In one of the most erosive watersheds in the state, a group of researchers involved in the Collaborative for Sediment Source Reduction led a five-year effort to evaluate strategies for sediment reduction in the Le Sueur River Watershed. Among their findings, the group concluded that “a solution to the sediment loading problem must address the largest source of sediment: the steep bluffs along the incised portions of the watershed… Bluffs contribute about 60% of the sediment delivered from the watershed to the Minnesota River.” The findings went on to say that sediment loss from bluffs can be reduced by reducing the frequency and magnitude of flood flows, and actions taken to reduce river floods offer a potentially long-term solution that gets at the cause of the problem.
A model developed by the Collaborative allows users to choose management options and compare the reduction in sediment and cost per year. The model takes into consideration a wide variety of factors, including crop prices, land prices, installation costs, maintenance costs, and the availability of land within the watershed to actually implement any of these options. The chart below displays a selection of management options for the particularly erosive Le Sueur River watershed.
Storing water has the greatest potential to reduce soil loss; but taking all suitable land out of production is cost-prohibitive and politically infeasible. Even 20% water storage is not supported by local Soil and Water Conservation District staff as a realistic option for landowners. More practically, if we compare 100% buffer strips (which is the current law) and buffer strips with upland practices (e.g. water storage, grassed waterways, no-till, and cover crops), there is a significant increase in the amount of sediment reduced, with only a minor increase in cost. The point being that buffers are more effective when implemented in conjunction with other practices, and the cost benefit ratio shifts from $2,450 per 1 Mg of sediment reduction with buffers alone to $309 per 1 Mg of sediment reduction when buffers are combined with upland “best management” practices.

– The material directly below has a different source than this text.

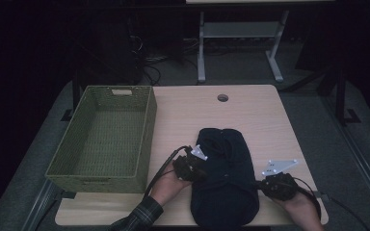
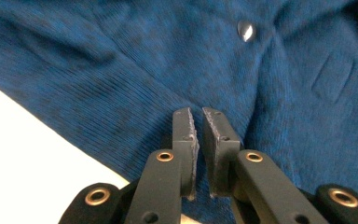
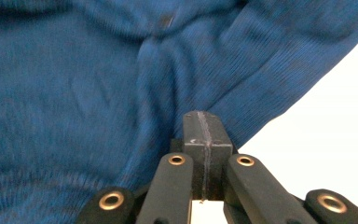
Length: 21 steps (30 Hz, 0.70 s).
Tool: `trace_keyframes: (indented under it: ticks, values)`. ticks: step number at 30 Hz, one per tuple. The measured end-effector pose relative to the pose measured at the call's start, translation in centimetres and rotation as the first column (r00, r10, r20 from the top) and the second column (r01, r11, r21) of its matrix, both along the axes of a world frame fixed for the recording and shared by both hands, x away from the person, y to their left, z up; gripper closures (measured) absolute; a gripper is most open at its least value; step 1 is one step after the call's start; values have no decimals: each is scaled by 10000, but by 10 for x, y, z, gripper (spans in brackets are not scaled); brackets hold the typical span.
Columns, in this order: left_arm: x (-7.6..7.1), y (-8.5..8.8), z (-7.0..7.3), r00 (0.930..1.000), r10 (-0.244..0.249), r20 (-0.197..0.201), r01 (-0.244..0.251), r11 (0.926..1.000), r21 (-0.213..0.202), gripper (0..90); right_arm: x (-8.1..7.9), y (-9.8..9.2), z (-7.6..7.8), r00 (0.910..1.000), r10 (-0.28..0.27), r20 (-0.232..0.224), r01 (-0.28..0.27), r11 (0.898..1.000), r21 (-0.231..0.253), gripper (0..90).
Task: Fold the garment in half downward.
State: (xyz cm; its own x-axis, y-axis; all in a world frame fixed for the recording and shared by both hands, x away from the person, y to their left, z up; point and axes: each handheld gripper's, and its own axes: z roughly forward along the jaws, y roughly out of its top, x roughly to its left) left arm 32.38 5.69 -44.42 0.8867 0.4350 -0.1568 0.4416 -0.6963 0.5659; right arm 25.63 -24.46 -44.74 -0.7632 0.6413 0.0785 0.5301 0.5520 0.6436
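Sweater (image 1: 225, 180), dark blue knit, lies folded at lower centre of the table (image 1: 250, 113). Green basket (image 1: 103, 137) waits left, likely its destination. Left gripper (image 1: 200, 168) nearly shut, holding nothing; right gripper (image 1: 265, 185) fully shut, both flanking to tidy the fold. Dim room behind.

I see a light wooden table (image 1: 260, 115) with a round cable hole (image 1: 222, 97) near its far edge. On its left side sits a green woven basket (image 1: 147, 139), reaching the left edge. A dark blue knitted garment (image 1: 224, 192) lies folded toward the near edge, right of centre.
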Motion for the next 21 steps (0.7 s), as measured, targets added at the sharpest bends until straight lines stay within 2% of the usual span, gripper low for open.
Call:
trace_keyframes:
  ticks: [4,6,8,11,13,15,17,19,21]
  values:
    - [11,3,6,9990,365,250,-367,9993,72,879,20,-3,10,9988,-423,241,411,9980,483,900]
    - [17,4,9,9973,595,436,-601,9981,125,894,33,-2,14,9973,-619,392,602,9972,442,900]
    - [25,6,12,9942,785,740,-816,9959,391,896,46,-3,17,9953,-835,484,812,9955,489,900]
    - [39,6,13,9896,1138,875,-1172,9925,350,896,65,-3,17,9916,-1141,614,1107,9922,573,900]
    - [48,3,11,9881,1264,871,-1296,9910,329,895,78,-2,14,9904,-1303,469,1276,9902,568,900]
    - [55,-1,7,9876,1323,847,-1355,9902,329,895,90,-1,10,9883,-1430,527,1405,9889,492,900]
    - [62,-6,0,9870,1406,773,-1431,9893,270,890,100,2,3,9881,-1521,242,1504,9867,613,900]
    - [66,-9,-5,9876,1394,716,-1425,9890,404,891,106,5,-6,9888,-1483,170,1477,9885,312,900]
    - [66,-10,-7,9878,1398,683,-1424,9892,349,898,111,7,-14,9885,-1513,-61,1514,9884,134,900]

All of these numbers are meaningless, however, unless we have clear goals to improve water quality and a willingness from landowners to implement changes. The former, we have, but the latter – being heavily influenced by market forces—still needs work.
A 50-60% reduction in sediment loading from the Minnesota River is needed to meet the site-specific water quality standards set for Lake Pepin. On average, 65% of the suspended sediment leaving the Minnesota River arises from the Le Sueur and Blue Earth watersheds. Local watershed planning efforts in the Le Sueur River watershed call for a reduction in suspended solids of about 150,000 Mg/year (approximately a 65% reduction). Referencing the high costs associated with this level of reduction, as displayed in the model above, one can begin to see why relatively little progress has been made.
Going beyond buffers to support the resiliency of communities upstream and downstream will require innovation and flexibility. As government and non-government organizations alike work towards technical and market-based strategies to improve water quality, Minnesota can provide collaborative leadership to protect Lake Pepin and prevent further loss of farmland to unnecessary erosion. Prioritizing upland practices in conjunction with the current law, emphasizing and investing in water storage, and working to reduce barriers that impact the willingness of landowners to risk changing their production system must all be a part of the strategy.
Rylee Main is executive director of the Lake Pepin Legacy Alliance and serves on the Clean Water Council.